On Fri, Jul 03, 2026 at 12:57:18PM +0200, Peter Zijlstra wrote:
> On Fri, Jul 03, 2026 at 11:59:07AM +0200, Sven Schnelle wrote:
> > Thomas Gleixner <tglx@kernel.org> writes:
> > 
> > > On Fri, Jul 03 2026 at 08:26, Sven Schnelle wrote:
> > >> Thomas Gleixner <tglx@kernel.org> writes:
> > >>> It's less than obvious and I have no objections to clean that up and
> > >>> make it more intuitive, but I still fail to see what Michal is actually
> > >>> trying to solve and what the magic flag is for.
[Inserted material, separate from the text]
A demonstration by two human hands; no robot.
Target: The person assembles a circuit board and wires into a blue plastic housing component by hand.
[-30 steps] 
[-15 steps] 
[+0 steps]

If s390 requires it,
> > >>> then that's an s390 problem, but definitely x86 does not.
> > >>
> > >> The difference between x86 and s390 is that on s390, regs->gprs[2] is
> > >> used for both the syscall number and the syscall return value.
> > >> That was a design mistake early in the begin about 25 years ago, but
> > >> it's ABI now, so it cannot be changed.
> > >
> > > Cute.
> > >
> > >> When seccomp decides to skip a syscall, it write a return value into
> > >> regs->gprs[2]. When syscall_enter_from_user_mode_work() returns, it
> > >> returns this number. If it's negative all is good - the 'if (likely(nr <
> > >> NR_syscalls))' conditiion would just catch it and skip the syscall.
> > >>
> > >> But if it's a positive number, the code cannot distinguish whether
> > >> that's a return value or a syscall number.
> > >>
> > >> So I introduced PIF_SYSCALL_RET_SET when converting s390 to generic
> > >> entry. This flag tells the syscall code that a return value was set in
> > >> ptregs and the syscall should be skipped.
> > >
> > > You also could have added a 'syscall_ret' member to pt_regs, operate
> > > on that for the return values (seccomp, syscall...) and swap it into
> > > gprs[2] right before returning to user space.
> > 
> > That would likely also work, but I found it easier to read and
> > understand to have an additional flag with a descriptive name than having
> > yet another 'somehow-related-to-gpr2' member in ptregs.
> 
> I find this very odd; I would think that having both syscall-nr and
> syscall-ret in separate (virtual) registers for most of the normal cycle
> would be most obvious and less surprising -- given that this is what all
> other architectures do.
> 
> Entry either grabs a copy of gpr2 and preserves it in orig_gpr2 as the
> syscall nr, or as Thomas suggests, you keep syscall_ret and copy that
> into gpr2 on return to userspace (and ptrace and signal and whatever
> other surface bits are affected).
> 
> Either way around you then have separate values for the entire range of
> at least the C part of the kernel syscall handling -- just like every
> other arch. How is munging things in a single value and a flag easier?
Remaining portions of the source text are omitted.